*Aim of the exercise*
Only lines with the word "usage" are needed; collect each of them from the listing below.

*Records for processing*
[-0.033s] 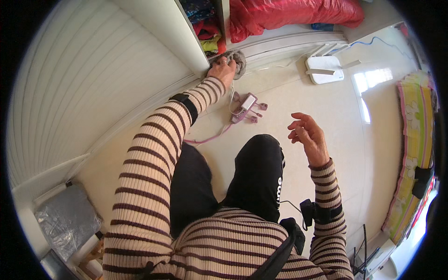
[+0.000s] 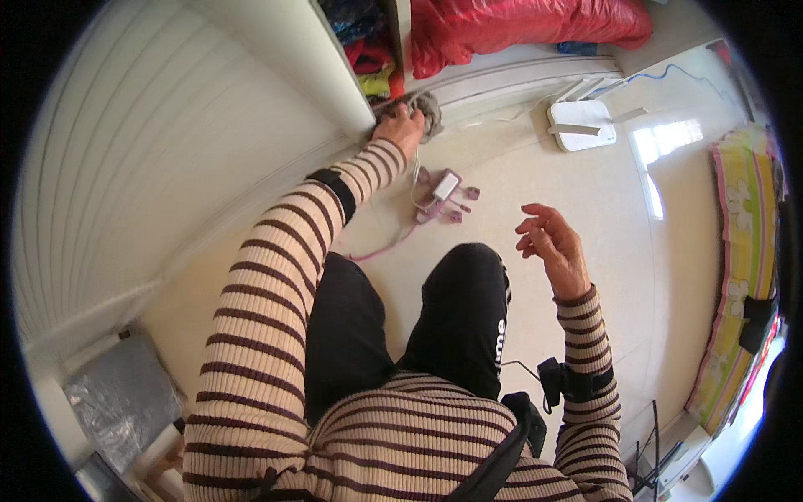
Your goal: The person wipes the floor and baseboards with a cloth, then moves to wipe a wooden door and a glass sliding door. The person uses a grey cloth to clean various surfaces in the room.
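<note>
My left hand [image 2: 400, 127] reaches forward to the foot of the wardrobe and is closed on a crumpled grey cloth [image 2: 430, 115]. The cloth presses against the bottom rail beside the edge of the white sliding door [image 2: 242, 92]; part of it is hidden under the fingers. Off to the right, my right hand [image 2: 552, 249] hangs above the floor with nothing in it, its fingers loosely bent and apart. Between the hands, nearer the left, lies a mauve power strip [image 2: 428, 209] with a white adapter [image 2: 446, 186] plugged in.
A white router [image 2: 583, 125] with several antennas stands by the wardrobe base. Inside the wardrobe are a red bundle [image 2: 519, 29] and folded clothes [image 2: 372, 54]. A patterned bed cover [image 2: 736, 276] hangs at the right. A plastic-wrapped grey box [image 2: 121, 402] sits at the lower left.
</note>
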`<state>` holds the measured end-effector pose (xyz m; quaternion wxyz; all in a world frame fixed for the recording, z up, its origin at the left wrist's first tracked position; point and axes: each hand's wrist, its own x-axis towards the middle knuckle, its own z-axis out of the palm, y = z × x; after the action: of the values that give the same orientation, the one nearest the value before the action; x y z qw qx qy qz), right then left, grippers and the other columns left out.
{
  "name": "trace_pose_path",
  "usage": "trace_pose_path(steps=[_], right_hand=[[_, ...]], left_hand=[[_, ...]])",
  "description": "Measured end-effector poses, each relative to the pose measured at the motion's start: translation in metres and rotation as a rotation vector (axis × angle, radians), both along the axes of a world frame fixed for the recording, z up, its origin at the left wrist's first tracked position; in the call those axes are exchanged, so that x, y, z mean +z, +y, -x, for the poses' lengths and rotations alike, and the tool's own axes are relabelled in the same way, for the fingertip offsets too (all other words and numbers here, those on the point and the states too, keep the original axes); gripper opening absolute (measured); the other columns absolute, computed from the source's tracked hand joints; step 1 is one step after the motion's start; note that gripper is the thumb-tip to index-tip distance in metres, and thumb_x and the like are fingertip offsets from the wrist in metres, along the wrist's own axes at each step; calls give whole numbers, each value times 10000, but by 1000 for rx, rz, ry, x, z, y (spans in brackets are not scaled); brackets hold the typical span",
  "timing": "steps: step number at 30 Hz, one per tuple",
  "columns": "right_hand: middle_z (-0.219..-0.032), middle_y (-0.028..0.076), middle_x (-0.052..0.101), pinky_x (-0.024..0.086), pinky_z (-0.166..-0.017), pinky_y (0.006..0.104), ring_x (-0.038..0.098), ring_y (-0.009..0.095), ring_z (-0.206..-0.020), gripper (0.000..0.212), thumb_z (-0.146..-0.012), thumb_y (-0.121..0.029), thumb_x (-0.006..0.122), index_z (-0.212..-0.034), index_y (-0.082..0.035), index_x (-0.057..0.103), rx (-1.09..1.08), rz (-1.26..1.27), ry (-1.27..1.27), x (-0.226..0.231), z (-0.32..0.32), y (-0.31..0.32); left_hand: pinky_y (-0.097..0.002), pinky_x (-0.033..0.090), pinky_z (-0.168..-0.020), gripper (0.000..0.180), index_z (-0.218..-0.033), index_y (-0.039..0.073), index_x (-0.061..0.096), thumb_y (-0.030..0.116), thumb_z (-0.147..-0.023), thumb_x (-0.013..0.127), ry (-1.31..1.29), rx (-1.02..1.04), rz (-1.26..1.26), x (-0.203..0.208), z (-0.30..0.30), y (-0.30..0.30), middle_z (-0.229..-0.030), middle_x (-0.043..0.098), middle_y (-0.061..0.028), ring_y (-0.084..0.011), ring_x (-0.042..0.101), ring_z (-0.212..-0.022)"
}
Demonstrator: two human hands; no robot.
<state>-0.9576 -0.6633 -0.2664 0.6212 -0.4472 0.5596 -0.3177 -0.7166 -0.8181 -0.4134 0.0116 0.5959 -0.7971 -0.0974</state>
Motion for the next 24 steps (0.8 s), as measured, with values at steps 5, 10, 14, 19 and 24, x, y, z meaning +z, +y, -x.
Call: trace_pose_path(steps=[5,10,14,19,24], right_hand=[[-822,49,535,441,-630,223,525,98,-706,243,-873,-112,422,-1080,6,468,-76,27,-11,15,-21,-17],[-817,45,537,438,-629,227,527,106,-705,228,-880,-125,409,-1046,10,488,-101,40,60,63,-37,-36],[-811,51,539,440,-615,223,530,104,-700,216,-882,-110,408,-1035,21,487,-82,34,153,97,-40,-37],[-808,50,541,423,-629,211,513,93,-692,216,-879,-101,421,-1043,22,488,-93,0,127,92,-8,-22],[-814,48,541,419,-633,213,509,96,-691,212,-878,-92,414,-1041,22,488,-59,-112,64,67,50,1]], left_hand=[[-453,469,-694,199,-959,22,436,87,-771,444,148,172,-255,-16,4,-24,-980,468,-270,-413,563,-790],[-446,481,-679,200,-978,41,439,88,-784,449,55,0,-233,-2,4,-24,-985,459,-256,-405,570,-773],[-433,489,-673,226,-996,35,428,61,-775,464,74,10,-263,-4,7,-27,-1004,444,-247,-395,575,-778],[-465,469,-674,308,-1008,46,388,10,-718,486,63,1,-242,-15,3,-25,-1018,419,-283,-421,558,-786],[-490,450,-683,313,-1001,69,364,23,-715,483,-2,-20,-244,-10,1,-27,-1048,408,-300,-467,532,-786]])
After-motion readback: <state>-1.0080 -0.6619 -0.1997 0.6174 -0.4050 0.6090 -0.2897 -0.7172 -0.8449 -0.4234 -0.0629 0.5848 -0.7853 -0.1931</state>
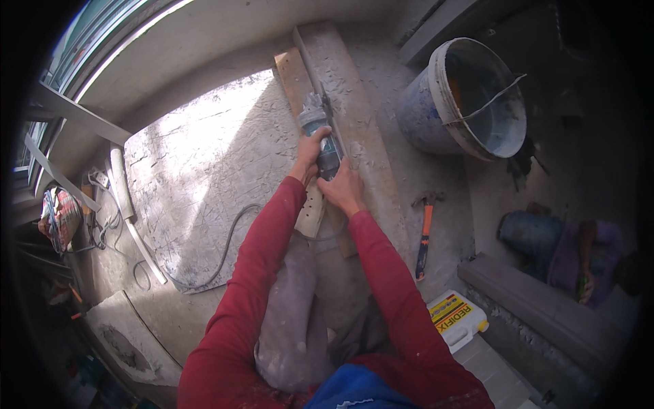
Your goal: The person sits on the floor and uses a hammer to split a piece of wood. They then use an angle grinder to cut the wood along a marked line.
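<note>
A teal and grey angle grinder (321,142) lies lengthwise in front of me, its head pointing away. My left hand (310,155) is wrapped around its body from the left, thumb on top. My right hand (345,187) grips the rear end, closer to me. Under and beside the tool runs a narrow wooden strip (294,73). Along its right side lies a long, dusty grey-brown slab piece (361,116). The grinder's disc is hidden, so I cannot tell whether it touches the piece.
A scratched, sunlit board (197,157) with a grey cable (235,235) lies left. Rightward are a white bucket (436,102), an orange-handled hammer (425,235) and a white and yellow jug (455,317). Beyond a dark beam (538,310), another person (579,252) sits at the far right.
</note>
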Demonstrator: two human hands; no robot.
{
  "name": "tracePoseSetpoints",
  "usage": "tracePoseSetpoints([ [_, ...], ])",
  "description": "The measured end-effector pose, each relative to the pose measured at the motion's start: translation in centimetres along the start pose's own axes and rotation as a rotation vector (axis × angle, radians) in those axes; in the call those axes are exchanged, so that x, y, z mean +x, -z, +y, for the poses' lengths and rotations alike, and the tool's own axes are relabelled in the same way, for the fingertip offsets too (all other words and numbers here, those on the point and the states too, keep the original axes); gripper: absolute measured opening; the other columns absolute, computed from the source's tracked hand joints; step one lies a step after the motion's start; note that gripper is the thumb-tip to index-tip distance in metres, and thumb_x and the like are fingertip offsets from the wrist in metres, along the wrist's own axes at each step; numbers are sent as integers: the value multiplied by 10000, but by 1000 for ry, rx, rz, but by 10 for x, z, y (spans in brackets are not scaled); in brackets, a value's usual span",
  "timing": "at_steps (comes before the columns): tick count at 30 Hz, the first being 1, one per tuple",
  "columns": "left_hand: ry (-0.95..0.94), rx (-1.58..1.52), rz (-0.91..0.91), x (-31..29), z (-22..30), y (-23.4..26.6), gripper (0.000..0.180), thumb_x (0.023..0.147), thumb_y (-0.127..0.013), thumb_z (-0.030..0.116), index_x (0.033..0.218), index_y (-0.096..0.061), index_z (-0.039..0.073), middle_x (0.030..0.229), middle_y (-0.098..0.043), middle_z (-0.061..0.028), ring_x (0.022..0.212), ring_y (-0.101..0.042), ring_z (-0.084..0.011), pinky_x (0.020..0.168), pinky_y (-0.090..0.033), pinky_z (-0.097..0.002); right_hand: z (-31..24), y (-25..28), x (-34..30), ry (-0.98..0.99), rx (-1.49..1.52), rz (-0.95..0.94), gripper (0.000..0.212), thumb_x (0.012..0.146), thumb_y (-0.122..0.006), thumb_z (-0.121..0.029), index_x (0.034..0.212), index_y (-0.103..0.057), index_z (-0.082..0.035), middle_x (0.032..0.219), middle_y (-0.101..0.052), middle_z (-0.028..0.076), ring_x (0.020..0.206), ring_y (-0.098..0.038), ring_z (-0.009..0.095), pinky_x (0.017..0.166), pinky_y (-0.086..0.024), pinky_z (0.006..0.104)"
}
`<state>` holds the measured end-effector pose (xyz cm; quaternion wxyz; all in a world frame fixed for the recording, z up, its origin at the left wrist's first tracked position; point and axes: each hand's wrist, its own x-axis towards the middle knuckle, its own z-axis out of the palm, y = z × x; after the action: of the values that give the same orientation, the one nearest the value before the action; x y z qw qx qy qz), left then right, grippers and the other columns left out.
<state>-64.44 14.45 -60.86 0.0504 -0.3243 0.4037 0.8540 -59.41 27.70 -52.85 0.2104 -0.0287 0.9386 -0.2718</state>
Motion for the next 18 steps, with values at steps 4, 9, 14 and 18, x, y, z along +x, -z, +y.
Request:
tracePoseSetpoints([
  [4, -11, 3, 12, 0, -2, 0, 341, 902, -739, 211, 1160, -648, 9, 983, -749, -131, 752, -718, -214, 699, -607, -377, 0, 0, -1, 3, -22, 3, 661, 749, -782, -369, 1185, -495, 36, 1016, -715, 316, 988, -700, 499, 868, -551, 567],
  [9, -28, 22, 6, -6, -4, 0, 332, 901, -738, 198, 1165, -652, 17, 992, -749, -125, 776, -717, -207, 730, -605, -374, 6, -5, -3, 0, 19, 23, 735, 730, -781, -394, 1260, -511, 38, 997, -721, 318, 962, -703, 503, 854, -546, 567],
  [14, -49, 27, -5, -14, -5, -1, 355, 901, -738, 200, 1186, -638, 13, 1012, -744, -107, 816, -712, -195, 750, -598, -365, 11, -6, -8, 39, 16, 31, 691, 744, -778, -373, 1221, -493, 36, 993, -714, 323, 959, -699, 507, 855, -548, 569],
  [18, -27, 44, -2, -16, -8, -1, 363, 902, -736, 207, 1187, -633, 7, 1019, -742, -102, 820, -706, -189, 745, -593, -361, 11, -3, -14, 45, -1, 33, 664, 751, -772, -362, 1201, -489, 35, 988, -711, 325, 957, -698, 509, 855, -548, 572],
])
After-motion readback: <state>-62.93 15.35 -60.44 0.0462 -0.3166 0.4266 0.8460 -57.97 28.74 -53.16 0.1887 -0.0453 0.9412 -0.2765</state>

*Problem solution*
  "usage": "trace_pose_path(steps=[_], right_hand=[[_, ...]], left_hand=[[_, ...]])",
  "usage": "tracePoseSetpoints([ [_, ...], ])",

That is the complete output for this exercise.